While I was thinking about what I could work on in that area, another long-standing thought crossed my mind: How feasible is it to render OpenStreetMap (OSM) data in 3D using WebVR and A-Frame? I decided to try and find out.
First, I built on my knowledge from Lantea Maps and the fact that I had a tile cache server set up for that, and created a layer of a certain set of tiles on the ground to for the base. That brought me to a number of issue to think about and make decisions on: First, should I respect the curvature of the earth, possibly put the tiles and the viewer on a certain place on a virtual globe? Should I respect the terrain, especially the elevation of different points on the map? Also, as the VR scene relates to real-world sizes of objects, how large is a map tile actually in reality? After a lot of thinking, I decided that this would be a simple demo so I would assume the earth is flat - both in terms of curvature or "the globe" and terrain, and the viewer would start off at coordinates 0/0/0 with x and z coordinates being horizontal and y the vertical component, as usual in A-Frame scenes. For the tile size, I found that with OpenStreetMap using Mercator projection, the tiles always stayed squares, with different sizes based on the latitude (and zoom level, but I always use the same high zoom there). In this respect, I still had to take account of the real world being a globe.
Once I had those tiles rendering on the ground, I could think about navigation and I added teleport controls, later also movement controls to fly through the scene. With W/A/S/D keys on the desktop (and later the fly controls), it was possible to "fly" underneath the ground, which was awkward, so I wrote a very simple "position-limit" A-Frame control later on, which prohibits that and also is a very nice example for how to build a component, because it's short and easy to understand.
But to make the demo really look like a map, it of course needed buildings to be rendered as well.

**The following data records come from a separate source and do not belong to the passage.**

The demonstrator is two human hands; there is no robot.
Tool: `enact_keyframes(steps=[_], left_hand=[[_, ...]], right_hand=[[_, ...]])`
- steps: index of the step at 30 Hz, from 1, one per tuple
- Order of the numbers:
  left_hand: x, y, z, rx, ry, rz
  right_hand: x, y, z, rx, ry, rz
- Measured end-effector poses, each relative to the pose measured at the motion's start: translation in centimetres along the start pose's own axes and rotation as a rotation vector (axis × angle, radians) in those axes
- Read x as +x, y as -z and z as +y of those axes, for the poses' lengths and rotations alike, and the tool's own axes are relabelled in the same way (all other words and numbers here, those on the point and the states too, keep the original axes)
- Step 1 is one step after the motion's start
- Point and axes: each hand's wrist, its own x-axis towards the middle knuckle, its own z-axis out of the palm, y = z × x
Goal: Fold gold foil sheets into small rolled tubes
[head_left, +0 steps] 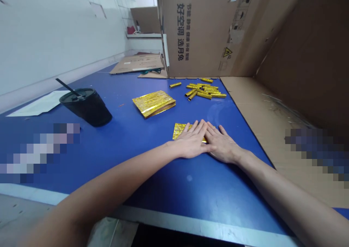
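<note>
A shiny gold foil sheet (pixel 179 130) lies flat on the blue table, mostly covered by my hands. My left hand (pixel 192 141) rests on it with fingers stretched out, its thumb reaching over toward the other hand. Beside it my right hand (pixel 222 145) also lies flat with fingers extended, the two sets of fingertips meeting near the sheet's far edge. Farther off to the left sits a stack of gold foil sheets (pixel 154 103). Beyond my hands is a loose pile of several small rolled gold tubes (pixel 203 90), with a single gold tube (pixel 175 85) apart from it.
A black tumbler with a straw (pixel 87 107) stands on the left, near a white paper (pixel 40 103). A big cardboard box (pixel 201 32) walls the back and right. Flat cardboard (pixel 139 63) lies at the far left. The table's pale front edge (pixel 191 219) runs below my arms.
</note>
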Motion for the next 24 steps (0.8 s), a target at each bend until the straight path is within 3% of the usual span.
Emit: enact_keyframes(steps=[6,13,16,18,20,24], left_hand=[[-3.9,0.2,-3.4,0.178,-0.001,-0.035],[-6.9,-0.3,-1.9,0.208,-0.008,-0.015],[-7.2,-0.3,-1.3,0.174,-0.02,-0.023],[-7.1,-0.2,-1.1,0.151,-0.024,-0.03],[-7.0,-0.2,-1.0,0.14,-0.023,-0.026],[-6.8,-0.5,-0.8,0.155,-0.049,-0.016]], right_hand=[[0.0,0.0,0.2,0.033,-0.029,0.019],[0.9,0.2,2.3,-0.01,-0.242,0.038],[1.0,0.5,2.5,-0.07,-0.386,0.166],[0.9,0.8,1.5,-0.096,-0.399,0.29],[0.5,1.0,-0.5,-0.026,-0.257,0.32],[-0.3,0.7,-4.7,0.217,0.278,0.08]])
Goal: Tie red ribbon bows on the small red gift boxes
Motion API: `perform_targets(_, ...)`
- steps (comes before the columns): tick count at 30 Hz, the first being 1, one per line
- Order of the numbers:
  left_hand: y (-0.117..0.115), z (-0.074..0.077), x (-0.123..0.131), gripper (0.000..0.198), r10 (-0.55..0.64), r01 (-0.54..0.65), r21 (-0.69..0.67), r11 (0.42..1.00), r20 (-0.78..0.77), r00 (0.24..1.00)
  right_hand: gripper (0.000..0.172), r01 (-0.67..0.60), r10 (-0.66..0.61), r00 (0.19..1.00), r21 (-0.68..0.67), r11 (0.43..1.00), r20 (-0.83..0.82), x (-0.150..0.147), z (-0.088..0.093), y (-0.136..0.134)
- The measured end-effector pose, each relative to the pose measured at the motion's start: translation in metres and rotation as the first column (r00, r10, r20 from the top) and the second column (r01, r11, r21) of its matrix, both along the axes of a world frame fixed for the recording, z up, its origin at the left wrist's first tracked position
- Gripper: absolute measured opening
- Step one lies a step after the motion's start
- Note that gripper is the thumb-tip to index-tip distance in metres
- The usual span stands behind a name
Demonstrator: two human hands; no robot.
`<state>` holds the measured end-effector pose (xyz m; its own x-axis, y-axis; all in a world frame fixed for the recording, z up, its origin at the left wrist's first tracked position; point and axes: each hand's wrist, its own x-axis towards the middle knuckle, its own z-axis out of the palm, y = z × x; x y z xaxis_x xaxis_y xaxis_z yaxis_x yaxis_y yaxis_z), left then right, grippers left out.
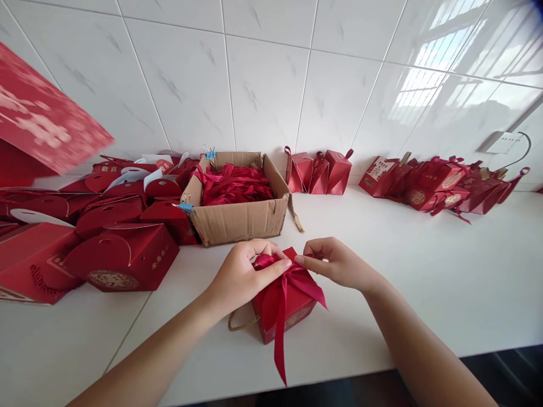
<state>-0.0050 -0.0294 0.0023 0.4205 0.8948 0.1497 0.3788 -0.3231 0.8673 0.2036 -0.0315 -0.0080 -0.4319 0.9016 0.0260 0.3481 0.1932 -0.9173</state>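
A red gift box [292, 312] rests on the white counter right in front of me, with a twine handle [244, 327] at its left side. Across its top runs a crimson satin ribbon [280, 333] tied into a bow shape, one tail hanging down over the box's front and another spread to the right. My left hand [254, 265] pinches the bow's left loop between thumb and fingers. From the right side, my right hand [335, 261] pinches the ribbon near the knot, its fingertips close to my left thumb. The fingers partly cover the knot.
Behind the box stands an open cardboard carton [241, 223] full of loose ribbons [237, 183], with blue clips on its rim. Several red boxes [127, 260] crowd the left. Boxes with ribbons [441, 181] stand along the tiled wall at right. A red printed sheet [46, 113] juts in at upper left.
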Motion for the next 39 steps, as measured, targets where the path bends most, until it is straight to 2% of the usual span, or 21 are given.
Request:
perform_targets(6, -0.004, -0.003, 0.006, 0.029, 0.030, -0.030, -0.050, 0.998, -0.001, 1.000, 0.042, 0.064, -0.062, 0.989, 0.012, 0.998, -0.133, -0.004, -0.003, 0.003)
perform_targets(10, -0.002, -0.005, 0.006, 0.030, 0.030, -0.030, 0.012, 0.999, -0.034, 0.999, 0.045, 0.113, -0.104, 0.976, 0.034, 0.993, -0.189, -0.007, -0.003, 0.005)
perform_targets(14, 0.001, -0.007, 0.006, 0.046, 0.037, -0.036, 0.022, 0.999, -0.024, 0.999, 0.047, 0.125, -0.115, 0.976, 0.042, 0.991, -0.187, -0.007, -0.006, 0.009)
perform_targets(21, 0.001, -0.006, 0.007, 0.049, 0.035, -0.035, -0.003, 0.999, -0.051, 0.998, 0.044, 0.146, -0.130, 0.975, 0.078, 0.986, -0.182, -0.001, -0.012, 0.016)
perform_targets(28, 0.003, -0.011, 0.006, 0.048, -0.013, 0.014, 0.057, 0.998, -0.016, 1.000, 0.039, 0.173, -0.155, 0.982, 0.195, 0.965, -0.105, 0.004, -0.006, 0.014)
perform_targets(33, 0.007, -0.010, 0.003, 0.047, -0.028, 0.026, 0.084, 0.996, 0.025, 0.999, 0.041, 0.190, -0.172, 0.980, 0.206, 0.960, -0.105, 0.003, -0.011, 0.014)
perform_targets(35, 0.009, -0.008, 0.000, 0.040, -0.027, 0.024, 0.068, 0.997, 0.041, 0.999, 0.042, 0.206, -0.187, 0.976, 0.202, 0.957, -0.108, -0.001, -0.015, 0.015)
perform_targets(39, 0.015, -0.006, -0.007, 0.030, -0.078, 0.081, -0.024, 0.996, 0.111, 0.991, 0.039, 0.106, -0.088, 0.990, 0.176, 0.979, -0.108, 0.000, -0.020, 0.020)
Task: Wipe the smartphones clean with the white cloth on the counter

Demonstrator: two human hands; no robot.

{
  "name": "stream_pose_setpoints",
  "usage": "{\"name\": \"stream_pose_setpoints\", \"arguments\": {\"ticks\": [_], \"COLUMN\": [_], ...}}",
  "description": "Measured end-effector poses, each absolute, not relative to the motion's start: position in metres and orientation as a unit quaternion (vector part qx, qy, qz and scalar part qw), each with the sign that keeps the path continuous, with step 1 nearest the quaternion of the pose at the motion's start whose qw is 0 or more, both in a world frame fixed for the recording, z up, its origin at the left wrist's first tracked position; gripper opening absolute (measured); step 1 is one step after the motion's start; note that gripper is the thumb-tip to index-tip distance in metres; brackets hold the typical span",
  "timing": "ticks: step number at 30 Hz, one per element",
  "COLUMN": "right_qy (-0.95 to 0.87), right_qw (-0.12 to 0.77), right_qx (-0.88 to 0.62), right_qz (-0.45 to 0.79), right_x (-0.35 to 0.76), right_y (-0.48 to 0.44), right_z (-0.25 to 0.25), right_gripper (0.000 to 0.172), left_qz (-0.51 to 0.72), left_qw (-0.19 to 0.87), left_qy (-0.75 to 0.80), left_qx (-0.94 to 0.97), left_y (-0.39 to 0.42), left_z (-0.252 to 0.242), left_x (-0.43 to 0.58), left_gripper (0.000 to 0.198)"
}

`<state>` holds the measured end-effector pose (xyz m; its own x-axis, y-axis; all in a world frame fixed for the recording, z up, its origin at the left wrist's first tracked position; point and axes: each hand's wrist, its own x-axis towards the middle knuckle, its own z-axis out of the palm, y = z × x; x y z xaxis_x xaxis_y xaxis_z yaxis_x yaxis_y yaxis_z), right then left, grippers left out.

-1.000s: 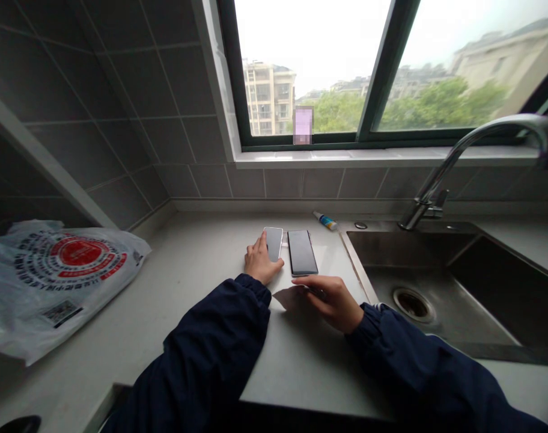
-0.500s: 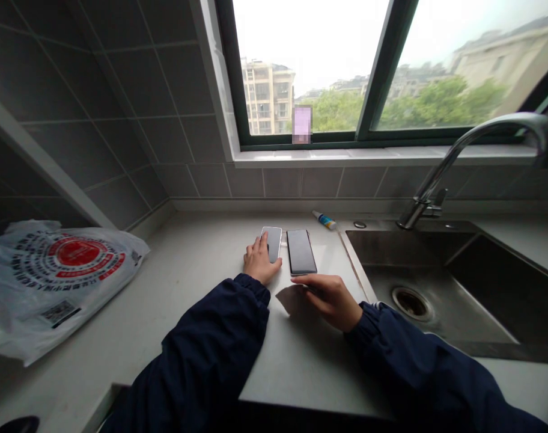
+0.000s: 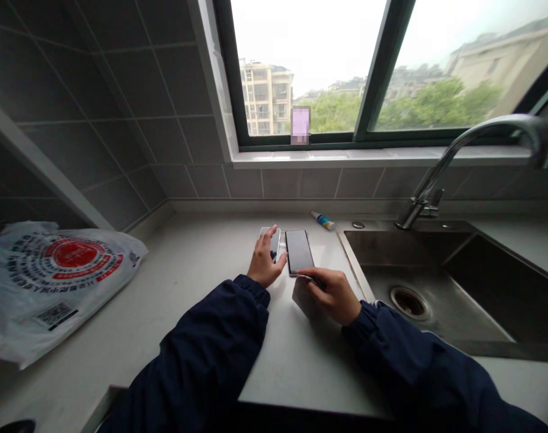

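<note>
A dark-screened phone point(image 3: 300, 251) lies on the white counter. To its left lies a second, light-edged phone point(image 3: 275, 242), partly covered by my left hand point(image 3: 265, 260), whose fingers are spread over it with the thumb toward the dark phone. My right hand point(image 3: 334, 293) is at the near end of the dark phone, its thumb and index finger pinched on a thin flat sheet point(image 3: 304, 296) that hangs below the fingers. What the sheet is cannot be made out.
A small tube point(image 3: 323, 221) lies behind the phones. To the right are a steel sink point(image 3: 436, 325) and a curved faucet point(image 3: 440, 168). A white plastic bag point(image 3: 66, 270) with red print rests at the left. A window is behind the counter point(image 3: 202, 240).
My left hand has shifted slightly right, its fingers more raised and spread. The thin sheet in my right hand has swung right and hangs more steeply near the dark phone's end.
</note>
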<state>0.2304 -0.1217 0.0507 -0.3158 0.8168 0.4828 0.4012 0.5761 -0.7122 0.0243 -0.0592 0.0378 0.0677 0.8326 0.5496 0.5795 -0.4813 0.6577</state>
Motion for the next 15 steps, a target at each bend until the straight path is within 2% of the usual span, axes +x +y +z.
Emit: {"name": "stream_pose_setpoints", "arguments": {"ticks": [5, 7, 10, 12, 15], "right_qy": [-0.744, -0.728, -0.679, -0.629, -0.605], "right_qw": [0.447, 0.456, 0.462, 0.457, 0.451], "right_qx": [-0.457, -0.473, -0.498, -0.495, -0.48], "right_qz": [0.196, 0.194, 0.278, 0.389, 0.447], "right_x": [0.237, 0.241, 0.247, 0.249, 0.249], "right_y": [-0.109, -0.102, -0.092, -0.086, -0.079], "right_z": [0.047, 0.042, 0.034, 0.029, 0.023], "right_gripper": [0.023, 0.021, 0.019, 0.018, 0.027], "left_qz": [0.493, 0.477, 0.473, 0.484, 0.479], "left_qw": [0.415, 0.48, 0.519, 0.53, 0.532], "left_qy": [0.429, 0.42, 0.414, 0.411, 0.426], "left_qx": [0.633, 0.605, 0.58, 0.561, 0.553], "left_y": [-0.064, -0.064, -0.063, -0.064, -0.066], "left_z": [0.031, 0.028, 0.028, 0.03, 0.035], "left_x": [0.039, 0.042, 0.044, 0.044, 0.045], "left_gripper": [0.078, 0.088, 0.094, 0.091, 0.083]}}
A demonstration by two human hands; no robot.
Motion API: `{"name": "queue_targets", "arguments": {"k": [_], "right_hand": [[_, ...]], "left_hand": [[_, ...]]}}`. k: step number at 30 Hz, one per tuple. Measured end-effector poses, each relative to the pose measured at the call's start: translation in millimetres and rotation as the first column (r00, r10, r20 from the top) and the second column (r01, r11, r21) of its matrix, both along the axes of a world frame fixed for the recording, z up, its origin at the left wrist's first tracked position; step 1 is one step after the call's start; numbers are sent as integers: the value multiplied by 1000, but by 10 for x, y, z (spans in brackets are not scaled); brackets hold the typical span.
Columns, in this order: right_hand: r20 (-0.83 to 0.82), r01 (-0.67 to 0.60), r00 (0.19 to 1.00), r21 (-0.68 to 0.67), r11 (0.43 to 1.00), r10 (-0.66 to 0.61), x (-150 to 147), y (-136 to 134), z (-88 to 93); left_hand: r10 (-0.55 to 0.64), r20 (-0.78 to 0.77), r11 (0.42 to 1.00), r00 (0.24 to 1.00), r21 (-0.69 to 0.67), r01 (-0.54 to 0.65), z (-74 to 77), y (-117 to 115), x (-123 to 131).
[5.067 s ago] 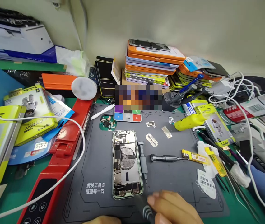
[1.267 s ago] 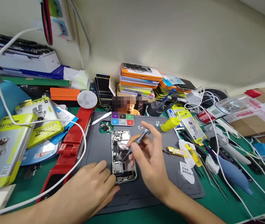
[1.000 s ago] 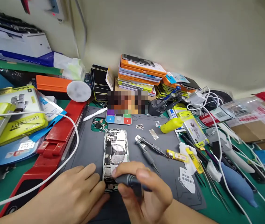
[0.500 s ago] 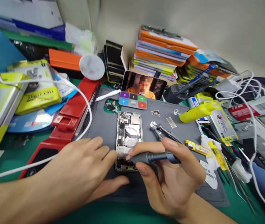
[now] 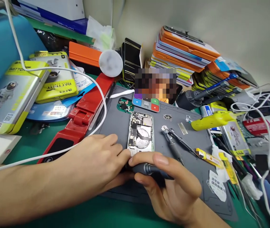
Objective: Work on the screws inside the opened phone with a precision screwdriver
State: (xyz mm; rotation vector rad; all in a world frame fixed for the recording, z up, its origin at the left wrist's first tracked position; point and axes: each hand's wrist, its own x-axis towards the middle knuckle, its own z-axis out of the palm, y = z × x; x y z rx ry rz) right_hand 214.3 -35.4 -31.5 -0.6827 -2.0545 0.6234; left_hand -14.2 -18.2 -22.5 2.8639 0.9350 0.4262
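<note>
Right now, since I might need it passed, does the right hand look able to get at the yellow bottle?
Probably yes: only two screwdrivers, lying low, seem to be between the right hand and the yellow bottle; but the hand grips a dark tool.

The open phone point(image 5: 141, 131) had a silvery, scuffed metal interior. At six o'clock from it, the tool point(image 5: 146, 168) showed a matt, ringed grip. The red clamp point(image 5: 81, 115) towards nine was glossy; the yellow bottle point(image 5: 209, 121) at three, smooth plastic; the tissue point(image 5: 251, 186) at four, crumpled.
</note>
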Motion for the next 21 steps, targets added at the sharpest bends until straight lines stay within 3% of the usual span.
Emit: {"name": "queue_targets", "arguments": {"k": [5,11,16,21], "right_hand": [[19,39,999,-30,999,-39,43,-19,-36],[13,-8,1000,-1,1000,8,-11,33,-8],[157,-6,987,132,991,-15,-27,68,108],[215,8,976,130,991,-36,-14,49,248]], "left_hand": [[-2,-13,1000,1000,18,2,2,-5,-9],[-3,1,999,1000,-36,3,1,21,-13],[-26,-3,993,1000,-115,25,-14,53,-22],[-85,-74,996,994,-16,84,-48,25,-25]]}}
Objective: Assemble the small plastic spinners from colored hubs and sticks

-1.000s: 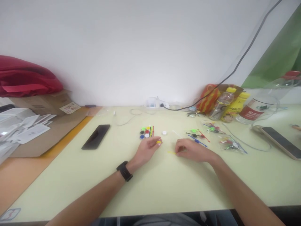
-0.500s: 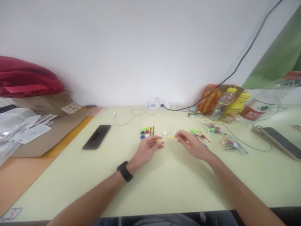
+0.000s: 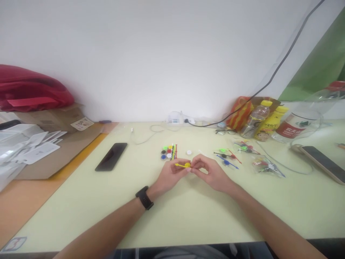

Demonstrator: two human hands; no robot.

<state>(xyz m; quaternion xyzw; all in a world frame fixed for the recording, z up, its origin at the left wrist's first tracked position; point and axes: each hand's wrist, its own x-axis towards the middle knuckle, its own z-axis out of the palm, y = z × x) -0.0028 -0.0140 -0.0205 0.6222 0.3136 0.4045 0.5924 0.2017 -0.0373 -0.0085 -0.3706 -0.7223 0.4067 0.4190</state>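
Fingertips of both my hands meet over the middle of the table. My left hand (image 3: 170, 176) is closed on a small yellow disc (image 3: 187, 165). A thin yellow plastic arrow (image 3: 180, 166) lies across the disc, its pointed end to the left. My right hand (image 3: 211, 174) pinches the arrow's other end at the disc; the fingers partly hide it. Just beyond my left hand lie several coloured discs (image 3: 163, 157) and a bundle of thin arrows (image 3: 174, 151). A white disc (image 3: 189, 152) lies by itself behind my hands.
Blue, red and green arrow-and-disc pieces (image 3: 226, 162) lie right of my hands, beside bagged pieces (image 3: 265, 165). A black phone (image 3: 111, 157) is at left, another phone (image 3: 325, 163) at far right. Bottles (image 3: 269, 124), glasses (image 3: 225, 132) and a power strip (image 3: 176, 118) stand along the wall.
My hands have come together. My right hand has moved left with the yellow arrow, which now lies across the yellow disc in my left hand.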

Those are more complex, as even the simpler buildings are "ways" with a variable amount of "nodes", and the more complex ones have holes in their base shape and therefore require a compound (or "relation" in OSM speak) of multiple "ways", for the outer shape and the inner holes. And then, the 2D shape given by those properties needs to be extruded to a certain height to form an actual 3D building. After finding the right Overpass query, I realized it would be best to create my own "building" geometry in A-Frame, which would get the inner and outer paths as well as the height as parameters. In the code for that, I used the THREE.js library underlying A-Frame to create a shape (potentially with holes), extrude it to the right height and rotate it to actually stand on the ground. Then I used code similar to what I had for trees to actually create A-Frame entities that had that custom geometry. For the height, I would use the explicit tags in the OSM database, estimate from its levels/floors if given or else fall back to a default. And I would even respect the color of the building if there was a tag specifying it.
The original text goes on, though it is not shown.